Problem to work on: What you give back must match the data character for character.

Stored data:
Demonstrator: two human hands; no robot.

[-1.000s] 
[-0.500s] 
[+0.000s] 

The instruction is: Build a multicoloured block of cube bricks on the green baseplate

Response:
Demonstrator: two human hands; no robot.

[-1.000s] 
[-0.500s] 
[+0.000s] 

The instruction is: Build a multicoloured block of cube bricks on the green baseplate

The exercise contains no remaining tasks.